Kosar reigned in his surprise. “So is Rafe, I suspect.”

A’Meer lowered her eyes, examined the dust-caked mass still stuck to her slideshock. Then she nodded and set off again, running, expecting people to get out of her way. They did not disappoint her.

The trail was easy to follow. The dried road dust held splashes of black blood, but even had they not been there, the expressions on the faces of those around showed the way. The streets were lined with stunned people, some of them shocked at the sight of the bleeding, screaming woman, others—those few who perhaps knew the true nature of the Red Monks—even more terrified. Rumor of the Monks’ presence must surely have spread throughout Pavisse by now, but seeing one agitated and in action drove home the mortal danger that the town was in.

A’Meer went first. Kosar watched her black braids bobbing as she ran, the weapons in their slings, belts and scabbard tied in tight to her body so that they did not rattle and shake.

What did she do back there to those militia? A few muttered words and she had them whimpering like babies. What power, what talents could do that?

The Monk screeched again ahead of them, closer than before.

“How long ago?” Kosar asked a startled sheebok herder. He stood with his herd pulled in tight around him, as if they would offer protection.

“A couple of minutes.” He glanced down at Kosar’s sword, still unsheathed and warm in the thief’s hand. “You’ll need more than that.”

Kosar ran fast to catch up with A’Meer. “It’s close!” he called, but she did not need telling. They skirted around a huge old machine, its tendrils long since fossilized into broken stone spurs that still reached in vain for the sky. On its far side a man was lying on the ground, holding a heap of slippery intestines in his lap. He too was looking to the sky. A small girl was hugging him and shouting. She had her face buried in his neck.

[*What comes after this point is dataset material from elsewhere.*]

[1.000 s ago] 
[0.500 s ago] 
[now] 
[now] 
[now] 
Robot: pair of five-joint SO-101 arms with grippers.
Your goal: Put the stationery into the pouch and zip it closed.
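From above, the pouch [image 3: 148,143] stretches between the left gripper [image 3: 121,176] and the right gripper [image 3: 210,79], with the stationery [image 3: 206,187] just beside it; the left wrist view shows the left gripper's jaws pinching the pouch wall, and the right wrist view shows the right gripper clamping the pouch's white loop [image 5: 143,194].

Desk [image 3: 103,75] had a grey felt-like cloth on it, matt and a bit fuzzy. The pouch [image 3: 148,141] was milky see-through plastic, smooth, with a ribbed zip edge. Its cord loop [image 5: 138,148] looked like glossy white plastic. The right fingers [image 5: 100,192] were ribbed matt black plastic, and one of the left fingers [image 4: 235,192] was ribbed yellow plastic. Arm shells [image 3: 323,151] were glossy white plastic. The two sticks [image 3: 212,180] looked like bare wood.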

People hovered around, not knowing what to do.

“Come on,” A’Meer said quietly over her shoulder, as if afraid that Kosar would stop to help.

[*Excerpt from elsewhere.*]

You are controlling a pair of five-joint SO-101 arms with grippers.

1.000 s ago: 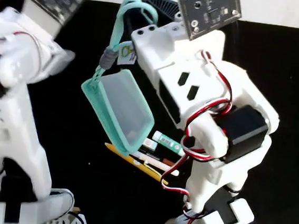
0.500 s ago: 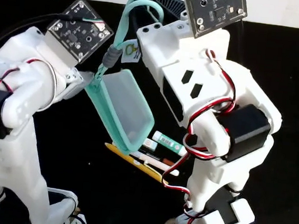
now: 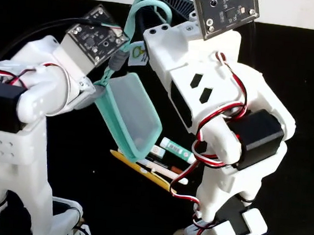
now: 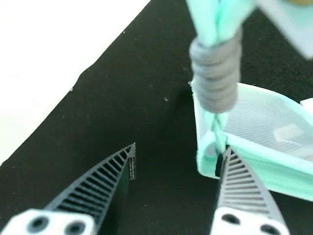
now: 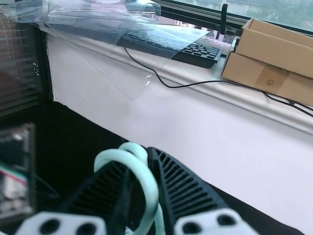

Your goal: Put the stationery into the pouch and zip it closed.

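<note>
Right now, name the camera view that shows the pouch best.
The high view: most of the pouch hangs tilted above the stationery. The left wrist view shows one corner; the right wrist view shows its strap loop in the right gripper.

Bright, even light meets you here: the white arm shells glow against the matte black counter, where shadows merge, and the translucent pouch lets light through. At the far side, daylight enters by the window and glints on a clear plastic sheet.
</note>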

Kosar glanced at the man as he ran by and for a second their eyes locked. He looked away quickly. There was nothing that could comfort a man about to die with his daughter’s tears wetting his skin.

The Monk screamed again and was answered by several separate cries. The complex warren of streets and alleys misled the echoes, confused direction, until Kosar was sure that they were surrounded by Red Monks, closing in quickly and ready for the fight.
We could die here,
he thought.
We probably will. A’Meer is terrified of one injured Monk, and now there are several closing in, almost as if they’re herding us.

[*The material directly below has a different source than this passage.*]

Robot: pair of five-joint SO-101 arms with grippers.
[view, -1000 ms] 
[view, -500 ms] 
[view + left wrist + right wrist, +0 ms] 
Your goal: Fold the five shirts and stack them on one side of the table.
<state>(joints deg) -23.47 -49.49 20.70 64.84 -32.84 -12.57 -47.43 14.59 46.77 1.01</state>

A’Meer ran fast, and it was not long before Kosar began to feel his age. The summer heat sucked sweat from him, soaking his shirt and trousers and fusing them to his skin. A’Meer seemed not to tire. It was as if she were eighteen, not over a hundred.
Another Shantasi mystery,
he thought.

They came to a courtyard filled with milling people, and sensing the urgency, a few of them pointed the way. A’Meer ran into the mouth of a small alley, glancing down now and then at the blood spotting the ground, and Kosar followed. They passed a line of wash hung out to dry, and he saw spray patterns of blood across the lower edges. Either the Monk had caught someone here, or its veins were still bursting from slayer venom.